Why Camera Manufacturers Fail You

matrix red pill blue pill.jpg

Having used many Canon, Nikon and Sony gear and examined their systems, it has become abundantly clear to many that they don’t have the consumer’s interest in mind (unless you are shooting something specialized like sports which needs specialized gear).

If you have a deep pocketbook and are determined to buy only from one of these systems (Canon/Nikon/Sony), there is nothing that I can tell you to convince you otherwise.

But if you are ready to take the red pill (from the movie The Matrix), then be aware that:

  1. Yes, Canon/Nikon/Sony have levels of equipment quality to help you afford their equipment, but upgrading through their systems will cost you more than just saving up first then buying the best you can afford.
  2. Their seemingly cheap package deals are meant to get you hooked into their ecosystems. If you want to upgrade that cheap bundled lens, you have to get THEIR lenses. Once you have a more expensive lens, you have to get THEIR bodies. The chase never ends.
  3. For consumers NOT looking to dive deep into photography, their exposure modes are junk! Every time someone hands me one of these giant DSLRs and see what the camera wants to do — I shake my head.

For the longest time, I couldn’t understand why the cameras were choosing those exposure settings (I was spending more time adjusting exposure than composing) until you realize that those settings are meant to make you feel like you need a more expensive camera.

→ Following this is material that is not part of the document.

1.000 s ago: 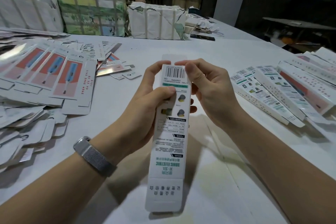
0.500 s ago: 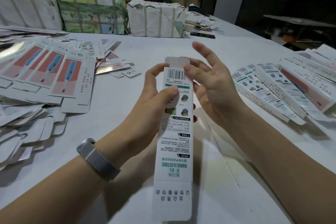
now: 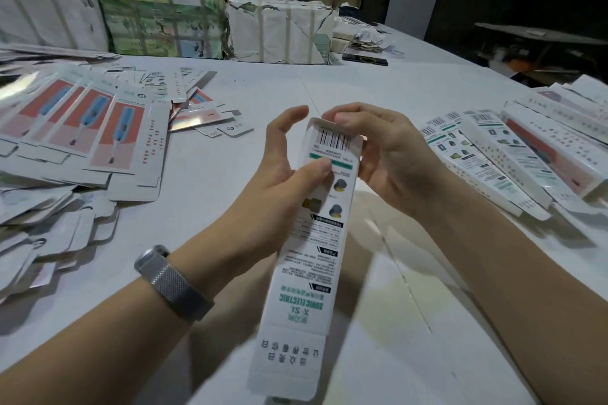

Yes, most consumers could shoot better if they better understood photography, but:

  • Non-photographers are not good about setting exposure before every shot (and then putting it back)
  • And what about programming the camera better so you AREN’T spending more time adjusting exposure rather than composing???*

*Guess what? Fuji did just that (if you change the default settings — I’ll post steps later).

Why are Canon/Nikon/Sony camera’s programmed so awfully?

Those manufacturers have chosen default settings that:

  • Help the camera take the best looking pictures (and avoiding high ISO where they don’t perform well),
  • But not the best settings for helping YOU capture your subjects if:
    • your subjects move (kids, event, photojournalism, even posed shots, etc)
    • or you shoot in low light (pretty much anything indoors, cloudy day sports, etc.)

In other words, everything except your subject may look good, but your subject looks awful (and who wants to scrapbook blurry looking photos)?

As I have said in other posts, if you don’t shoot people or subjects that move, then any camera is great, but if you want a capable partner that actively helps you capture your subjects, don’t look to Canon, Nikon or Sony.

If Canon/Nikon/Sony comes out with a decent, competitor in the same price range and size as Fuji, I’m ready to try them out and eat my words, but until then, Canon/Nikon/Sony is not getting any more of my money.